Okay, so this woman wrote about having an affair with JFK at 22. Aside from the juiciness of the content, what I really appreciated about this essay from a craft standpoint is that Diana De Vegh captures the breathlessness of her experience as a young woman, but her wispy, kinetic writing is also incredibly self-aware. For example,

“Hmm, so did we pick up any votes?” And that would be my cue to make a megaphone with my hands and announce: “By overwhelming majority, John Kennedy sails to victory!”
And he’d say, “I can tell that you are special. You have a spark. I can see it.” A spark, a gift … for what? I may not have been a dust ball in the corner, but what “spark” exactly had I demonstrated? The gift of rapt attention?
Then one evening when he got in the car, he said, “I’m hungry. Let’s go to the apartment. We’ll find something to eat.”
Ah, yes, the apartment. The place he kept in Boston. There, I would find out how to be special. It was much simpler than I thought and had little to do with what I did or did not have to say for myself.

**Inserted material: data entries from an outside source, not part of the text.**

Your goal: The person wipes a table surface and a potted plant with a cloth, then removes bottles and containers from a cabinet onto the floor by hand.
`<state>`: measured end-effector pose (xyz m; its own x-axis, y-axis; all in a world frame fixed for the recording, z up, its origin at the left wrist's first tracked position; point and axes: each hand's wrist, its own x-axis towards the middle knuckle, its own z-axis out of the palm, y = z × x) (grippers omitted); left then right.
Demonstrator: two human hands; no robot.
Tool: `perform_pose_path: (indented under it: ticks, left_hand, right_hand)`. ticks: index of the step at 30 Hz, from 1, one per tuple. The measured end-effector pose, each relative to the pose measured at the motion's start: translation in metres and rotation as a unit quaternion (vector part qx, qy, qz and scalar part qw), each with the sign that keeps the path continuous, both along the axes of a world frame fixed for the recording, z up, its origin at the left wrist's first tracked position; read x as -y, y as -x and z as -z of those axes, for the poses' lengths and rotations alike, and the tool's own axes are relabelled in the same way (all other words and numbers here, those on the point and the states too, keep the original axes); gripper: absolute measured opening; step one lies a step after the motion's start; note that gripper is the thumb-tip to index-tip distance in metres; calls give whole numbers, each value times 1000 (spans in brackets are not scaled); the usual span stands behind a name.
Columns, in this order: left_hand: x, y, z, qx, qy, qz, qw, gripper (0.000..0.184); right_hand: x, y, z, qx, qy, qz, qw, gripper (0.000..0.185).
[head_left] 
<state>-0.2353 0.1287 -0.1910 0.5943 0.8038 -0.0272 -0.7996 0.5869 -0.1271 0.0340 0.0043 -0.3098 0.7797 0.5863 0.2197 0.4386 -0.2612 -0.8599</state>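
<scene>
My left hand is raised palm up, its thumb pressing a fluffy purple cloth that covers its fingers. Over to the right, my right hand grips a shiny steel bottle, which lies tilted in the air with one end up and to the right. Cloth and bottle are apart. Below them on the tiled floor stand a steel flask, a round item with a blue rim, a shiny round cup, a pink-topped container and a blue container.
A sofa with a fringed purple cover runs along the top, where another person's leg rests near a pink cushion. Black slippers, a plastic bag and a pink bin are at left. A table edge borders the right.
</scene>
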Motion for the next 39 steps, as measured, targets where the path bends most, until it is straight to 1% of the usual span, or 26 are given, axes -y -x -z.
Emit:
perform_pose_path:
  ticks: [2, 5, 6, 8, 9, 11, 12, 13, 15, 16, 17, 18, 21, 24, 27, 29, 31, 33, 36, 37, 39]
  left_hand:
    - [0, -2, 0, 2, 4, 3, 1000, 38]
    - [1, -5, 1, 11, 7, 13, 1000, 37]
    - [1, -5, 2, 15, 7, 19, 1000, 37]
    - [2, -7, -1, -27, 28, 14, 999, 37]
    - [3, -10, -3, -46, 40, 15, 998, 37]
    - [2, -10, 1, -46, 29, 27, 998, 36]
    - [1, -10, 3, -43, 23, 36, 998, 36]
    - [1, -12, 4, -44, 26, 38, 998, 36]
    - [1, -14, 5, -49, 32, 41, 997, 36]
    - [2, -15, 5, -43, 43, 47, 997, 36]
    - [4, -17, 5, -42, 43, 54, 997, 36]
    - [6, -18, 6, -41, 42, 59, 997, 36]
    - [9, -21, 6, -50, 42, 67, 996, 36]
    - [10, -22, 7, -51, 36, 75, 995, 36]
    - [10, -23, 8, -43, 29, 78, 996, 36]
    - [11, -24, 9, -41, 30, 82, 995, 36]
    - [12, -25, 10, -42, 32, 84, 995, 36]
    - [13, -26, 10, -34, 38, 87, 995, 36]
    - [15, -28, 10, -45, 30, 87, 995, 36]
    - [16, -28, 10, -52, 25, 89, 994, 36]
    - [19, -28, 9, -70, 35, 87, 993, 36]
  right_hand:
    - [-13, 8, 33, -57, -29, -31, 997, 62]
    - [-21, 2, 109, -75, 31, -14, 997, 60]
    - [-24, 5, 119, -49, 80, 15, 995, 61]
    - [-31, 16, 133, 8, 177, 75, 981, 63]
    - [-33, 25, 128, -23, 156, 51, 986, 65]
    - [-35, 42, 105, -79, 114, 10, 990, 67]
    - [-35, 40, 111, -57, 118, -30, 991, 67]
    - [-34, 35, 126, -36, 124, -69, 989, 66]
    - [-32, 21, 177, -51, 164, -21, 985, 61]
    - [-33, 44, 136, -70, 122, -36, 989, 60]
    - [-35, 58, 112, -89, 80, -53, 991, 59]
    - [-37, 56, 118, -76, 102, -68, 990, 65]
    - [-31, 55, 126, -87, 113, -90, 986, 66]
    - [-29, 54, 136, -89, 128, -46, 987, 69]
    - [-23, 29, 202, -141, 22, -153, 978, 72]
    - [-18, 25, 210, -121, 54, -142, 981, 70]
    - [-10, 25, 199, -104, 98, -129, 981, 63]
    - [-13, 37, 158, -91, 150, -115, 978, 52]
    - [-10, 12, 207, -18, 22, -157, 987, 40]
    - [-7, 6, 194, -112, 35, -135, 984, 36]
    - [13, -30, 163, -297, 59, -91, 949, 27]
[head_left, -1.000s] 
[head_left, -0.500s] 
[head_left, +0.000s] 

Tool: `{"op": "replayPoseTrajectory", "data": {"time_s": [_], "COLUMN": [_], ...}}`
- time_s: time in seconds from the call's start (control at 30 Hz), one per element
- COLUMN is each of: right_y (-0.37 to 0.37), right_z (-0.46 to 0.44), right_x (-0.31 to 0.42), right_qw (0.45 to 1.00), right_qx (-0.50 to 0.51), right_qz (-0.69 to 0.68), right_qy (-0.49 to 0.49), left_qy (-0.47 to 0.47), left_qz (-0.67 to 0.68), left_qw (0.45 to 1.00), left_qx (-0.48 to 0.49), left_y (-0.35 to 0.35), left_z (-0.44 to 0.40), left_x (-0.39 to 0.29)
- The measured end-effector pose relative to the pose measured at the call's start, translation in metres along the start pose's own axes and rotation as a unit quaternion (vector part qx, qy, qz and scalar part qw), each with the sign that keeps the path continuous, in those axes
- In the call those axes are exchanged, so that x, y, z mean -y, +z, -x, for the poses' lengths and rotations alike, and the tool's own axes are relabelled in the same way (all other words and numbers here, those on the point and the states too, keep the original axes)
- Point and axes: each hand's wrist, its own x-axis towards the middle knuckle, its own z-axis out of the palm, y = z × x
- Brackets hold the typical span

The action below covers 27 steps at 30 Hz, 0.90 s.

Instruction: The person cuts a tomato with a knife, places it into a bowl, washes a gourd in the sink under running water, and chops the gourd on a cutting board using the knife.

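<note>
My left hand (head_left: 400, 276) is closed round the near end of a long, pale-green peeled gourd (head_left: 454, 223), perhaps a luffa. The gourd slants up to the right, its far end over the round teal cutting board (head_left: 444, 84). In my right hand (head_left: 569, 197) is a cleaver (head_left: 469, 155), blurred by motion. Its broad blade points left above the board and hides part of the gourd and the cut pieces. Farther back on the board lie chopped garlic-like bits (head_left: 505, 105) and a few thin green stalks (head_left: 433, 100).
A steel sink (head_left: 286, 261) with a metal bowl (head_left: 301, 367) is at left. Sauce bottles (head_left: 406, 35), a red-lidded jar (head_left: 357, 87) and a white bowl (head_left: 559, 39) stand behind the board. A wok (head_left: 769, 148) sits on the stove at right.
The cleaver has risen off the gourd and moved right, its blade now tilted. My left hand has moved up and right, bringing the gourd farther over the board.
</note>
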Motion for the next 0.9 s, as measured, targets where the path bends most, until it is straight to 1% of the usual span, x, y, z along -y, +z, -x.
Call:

In memoir and personal essay writing you often have to convey the past with some sense of present-day perspective. This is, of course, mostly done through reflection. But here, we also see how they writer is using her voice to put the reader within the experience, but she never allows us to get totally swept away without questioning what this all means. She's not lecturing or judging her younger self, she's just needling at what she sees now that there was no way for her to have seen then.

A strong voice gives the writer range. If you find that your writing is one note, focus on strengthening your voice, then trusting that voice to carry your writing through the full range of human emotions.

Ted Lasso does something similar. The show is overwhelmingly described as feel good, yet the main character is shown experiencing marital problems and when he gives a toy soldier to a Nigerian soccer player as a thoughtful gesture, the player thanks him but gives the soldier back because he doesn't have the same affinity for American militarism Ted does. Ted immediately takes in his gaff. So, he's not put in a world tailored exclusively to him, he's a deviation from the norm, and his persona must shift and grow as it takes in new experiences and understanding.

Your writing voice is like your persona on the page. Instead, of letting your persona dictate what happens, it needs to be able to react and respond to the narrative you're writing. It's much more interesting (and feels more authentic) to see what happens when a funny person must contend with sadness than it is to pretend that funny people are impervious to being down.


I dunno why some folks are trying to engineer a backlash against alt-milk and a return to whole milk, but it's not cute (even if these pieces are written like fluff for a women's mag)(And actually I do know why: It's the usual suspects – capitalism and white supremacy). It's actually propaganda and Alicia Kennedy wrote brilliantly about it in her newsletter this morning.

I'm lactose intolerant, Lactaid mostly works for me, but I still go with an alt-milk where I can. Oat milk has been such a blessing. From those Jonny Oats popsicles I fell in love with that are, sadly, not sold in my state and Oatly's strawberry ice cream. Oat milk gives that full-bodied, luxurious mouth feel of an actual dairy product. I've been getting really into mixing up my own matcha lattes at home and oat milk is my go-to. Whole Foods even has an oat milk whip cream and it doesn't have those gritty sugar particles like its almond milk kin. And alt-dairy yogurt isn't as easy to pull off as alt-milk, but Oatly gets it much closer than others (I've put a little of their yogurt in my matcha lattes to give it added richness without turning it into a smoothie).